I disagree. To me, the only benefits of specialized hardware are the speed. Why wire a neural net when you can simulate it on the computer? And you can either simulate the flow of electricity through the wires, or simulate the activities at a higher level, or abstract it completely and use data structures that just mimick the layout.
The number of states is irrelevant, a binary computer is fundamentally equivalent to a 16-state turing machine, or trinary computer, or any other deterministic computing device you can imagine. Any problem you can solve on one can be solved on another.
As an example of hardware being irrelevant, my old Apple 2+, if it was connected to a large enough hard drive, could run Quake3, the latest graphics monster which can bring a current $2500 PC to its knees. It would take a LONG time, and it would have to render the graphics into files on the disk because it couldn’t display them, but it could be done. This is despite the fact that the Apple 2 had ~60k of usable ram and the smallest textures Quake3 has are larger than that. Quake3 also requires a floating point co-processor and a high-end 3D card. No matter. Everything could be emulated, including the 32bit Intel x86 instruction set, on that 8bit Apple2.
Similarly, an AI built for high-end specialized future hardware could be simulated on our mainframes, but more slowly, and could be even more slowly simulated on our PCs of today, or on our PCs of yesterday, just getting slower by a few orders of magnitude each time.
The only thing which isn’t equivalent is storage, everything else can be emulated. Even RAM isn’t needed, past a certain critical ammount needed to run the emulator, because information can be read in from the drive.

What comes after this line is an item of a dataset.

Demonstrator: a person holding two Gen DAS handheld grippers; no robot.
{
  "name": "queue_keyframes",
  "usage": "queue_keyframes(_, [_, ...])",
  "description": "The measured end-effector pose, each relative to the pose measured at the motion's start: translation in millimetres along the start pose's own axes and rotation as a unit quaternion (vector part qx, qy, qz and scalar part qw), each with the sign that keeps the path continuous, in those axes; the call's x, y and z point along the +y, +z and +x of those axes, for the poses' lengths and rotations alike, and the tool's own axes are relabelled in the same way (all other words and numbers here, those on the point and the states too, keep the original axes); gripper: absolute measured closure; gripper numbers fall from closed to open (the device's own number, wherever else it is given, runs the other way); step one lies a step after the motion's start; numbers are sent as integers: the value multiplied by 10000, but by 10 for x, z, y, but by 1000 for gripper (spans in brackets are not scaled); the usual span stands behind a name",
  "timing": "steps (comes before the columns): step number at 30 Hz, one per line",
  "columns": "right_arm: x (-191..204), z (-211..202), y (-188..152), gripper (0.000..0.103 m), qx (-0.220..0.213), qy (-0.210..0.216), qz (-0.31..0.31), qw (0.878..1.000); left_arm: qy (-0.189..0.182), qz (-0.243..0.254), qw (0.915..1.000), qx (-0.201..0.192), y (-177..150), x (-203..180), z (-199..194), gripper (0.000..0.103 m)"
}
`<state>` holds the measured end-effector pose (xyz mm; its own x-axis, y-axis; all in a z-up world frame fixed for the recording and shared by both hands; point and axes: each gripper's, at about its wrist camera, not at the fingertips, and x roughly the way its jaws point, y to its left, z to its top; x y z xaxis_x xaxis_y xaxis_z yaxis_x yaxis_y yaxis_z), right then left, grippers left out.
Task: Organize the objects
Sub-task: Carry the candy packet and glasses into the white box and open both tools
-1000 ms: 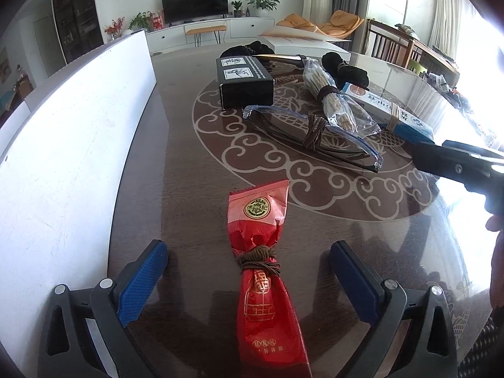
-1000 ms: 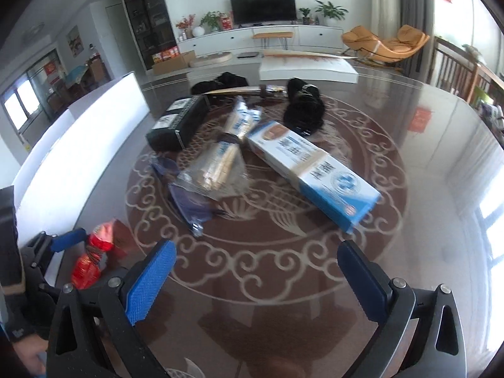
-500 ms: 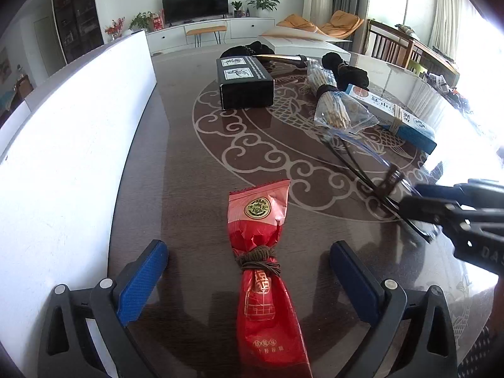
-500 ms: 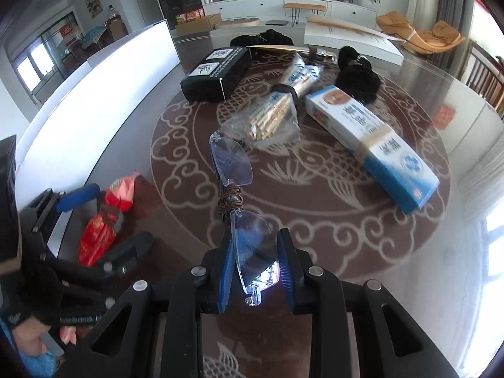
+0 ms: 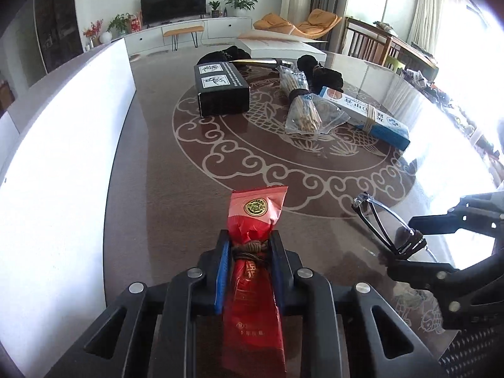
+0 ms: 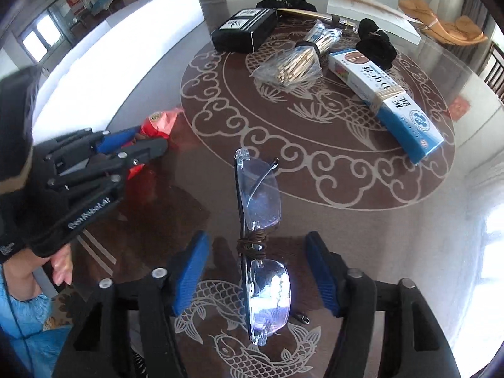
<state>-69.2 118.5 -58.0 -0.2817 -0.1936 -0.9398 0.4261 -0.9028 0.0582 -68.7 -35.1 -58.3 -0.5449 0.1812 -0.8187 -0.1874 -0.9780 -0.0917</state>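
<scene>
My left gripper point(image 5: 250, 236) is shut on a red foil packet point(image 5: 256, 211), its pads squeezing the waist where a brown cord is tied. The packet lies flat on the round patterned table point(image 5: 189, 220). To the right, a pair of rimless glasses point(image 6: 261, 195) with a brown cord around the bridge lies on the table. My right gripper point(image 6: 256, 237) straddles the glasses with its jaws opening, and the blue pads point(image 6: 192, 267) stand clear of the frame on both sides. In the right wrist view, the packet point(image 6: 160, 119) and left gripper point(image 6: 138, 145) sit at the left.
Farther back on the table lie a black box point(image 5: 220, 91), a clear bag of sticks point(image 5: 302, 110), a blue and white carton point(image 5: 365, 116) and black cloth bundles point(image 5: 321, 72). A long white panel point(image 5: 63, 157) runs along the table's left edge.
My left gripper has closed on the red packet. My right gripper took the glasses from mid-table, brought them near beside the packet, and has spread its jaws off them.
</scene>
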Motion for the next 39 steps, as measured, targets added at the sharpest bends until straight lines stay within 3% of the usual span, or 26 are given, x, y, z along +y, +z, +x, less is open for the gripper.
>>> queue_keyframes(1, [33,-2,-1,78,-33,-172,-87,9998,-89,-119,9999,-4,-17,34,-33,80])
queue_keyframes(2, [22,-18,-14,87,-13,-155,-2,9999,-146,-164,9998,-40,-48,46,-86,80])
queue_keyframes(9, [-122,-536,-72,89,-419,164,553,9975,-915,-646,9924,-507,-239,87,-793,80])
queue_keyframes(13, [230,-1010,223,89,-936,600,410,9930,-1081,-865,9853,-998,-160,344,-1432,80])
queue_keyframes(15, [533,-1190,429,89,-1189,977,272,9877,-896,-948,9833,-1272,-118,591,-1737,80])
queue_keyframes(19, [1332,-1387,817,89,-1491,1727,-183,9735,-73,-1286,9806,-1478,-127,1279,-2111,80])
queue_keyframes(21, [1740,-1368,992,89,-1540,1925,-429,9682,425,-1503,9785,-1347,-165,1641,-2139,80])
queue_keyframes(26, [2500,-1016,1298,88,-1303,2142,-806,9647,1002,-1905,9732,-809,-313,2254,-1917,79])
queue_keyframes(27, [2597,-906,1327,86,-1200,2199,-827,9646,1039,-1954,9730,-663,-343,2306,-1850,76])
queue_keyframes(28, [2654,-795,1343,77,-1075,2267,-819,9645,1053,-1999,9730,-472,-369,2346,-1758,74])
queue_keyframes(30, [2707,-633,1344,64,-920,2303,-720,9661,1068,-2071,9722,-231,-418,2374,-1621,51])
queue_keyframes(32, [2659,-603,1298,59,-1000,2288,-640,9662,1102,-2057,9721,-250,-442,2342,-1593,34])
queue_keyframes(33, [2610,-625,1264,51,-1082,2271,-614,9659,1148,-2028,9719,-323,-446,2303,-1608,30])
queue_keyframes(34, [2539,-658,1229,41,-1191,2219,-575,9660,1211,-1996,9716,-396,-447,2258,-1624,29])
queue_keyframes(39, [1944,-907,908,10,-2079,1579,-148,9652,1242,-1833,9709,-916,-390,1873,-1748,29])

You and SingleDad discuss this for a while, not really reaching any conclusions…
My take on it is that quantum interactions are at the base of everything. A wire isn’t a pipe that an electron flows down like water; not only does it interact at every step of the way at an subatomic level, but no doubt every even smaller step of the way at a
quantum level. But we can still pretend for almost all purposes that electrons simply flow like water. The quantum effects are simply included in what we think of as subatomic interactions, and thus in macro interactions.
If you go small enough, electrons tunnel instead of flowing nicely in a line as we’d like, but this behaviour can still be predicted, after all, we’re not dealing with a single electron.
We don’t have to have a unified theory that explains why quarks do what quarks do to understand how the particles made up by them, at some level, work.
Thus, I believe that even if the brain depends on many quantum interactions, and can’t be perfectly understood without understanding quantum mechanics perfectly, that we could build a simulation that does what a neuron does.
After all, biochemical interactions take places many orders of magnitude higher than the quantum level. Fairly large doses of chemicals are involved, and large (comparatively) electric pulses. The larger an effect, the more easily modelled it is, because statistical analysis gets more accurate.
Anyways, I believe we could make a model of a neuron, without having to understand every tiny detail of it. If human brains are capable of withstanding fairly large fluctuations in neuro-transmitter levels, and working even with toxins present, or with chunks of brain actually missing, then I think they’re fairly robust, and what’s robust is often fairly easy to model, because it doesn’t depend on finicky details as much.
I have to agree with Joey here. Not because I think a sentient computer is less than human, but because I think it’s different than human. Human to me is a species name, not a condition of sentience.
But, a sentient computer IMHO would deserve human rights, which have nothing to do with the species, but have to do with the rights we deem appropriate for the sentient creatures we live with, who just at this point all happen to be human.
I doubt this is true, or ever would be true. Static storage has always been cheaper than network storage, and I can’t see why it would change. And if it did, I think you’d get static storage that was just miles of network cable and a tiny router, packaged in a little box, which you accessed in exactly the same way as a hard drive.
Putting data out on a network is never a great solution for privary/security or data integrity solutions.
And there are many ways to hide data locally. And for that, there are as many ways to watch network traffic. A rogue AI wouldn’t be better off using up all the network traffic to hide data than it would be using up all the local storage to hide data.
Certainly long-term storage could be handled by other computers. Any smart AI would diversify, storing multiple copies of important memories. In fact, a smart AI would probably keep a trickle-backup going at all times, so there was always another ‘sleeping’ copy of itself for backup purposes. (I know I’d do that if there was braintaping a cloning technology available… but that’s a whole new debate.) This network traffic would be mostly one way, for storage purposes, or non-realtime, with the AI running search processes through long-term memory, for information it anticipates a need for. Actually storing yourself offline completely means you’d essentially die if some idiot backhoe driver cut the network cables.
Quite right. In fact, an idiot AI in missile-command computers would be a pretty big threat.
A smarter AI might actually be less harmful, being better equipped to see the ‘big picture’ and understanding delayed gratification, whereby if it works with us, we’ll build more hardware for it, rather than trying to eliminate us because of a perceived threat.
No doubt. Even an ‘if-then’ statement, your basic AND-gate level sentience (or lack thereof) could kill us if the ‘if’ became true and the ‘then’ was deadly.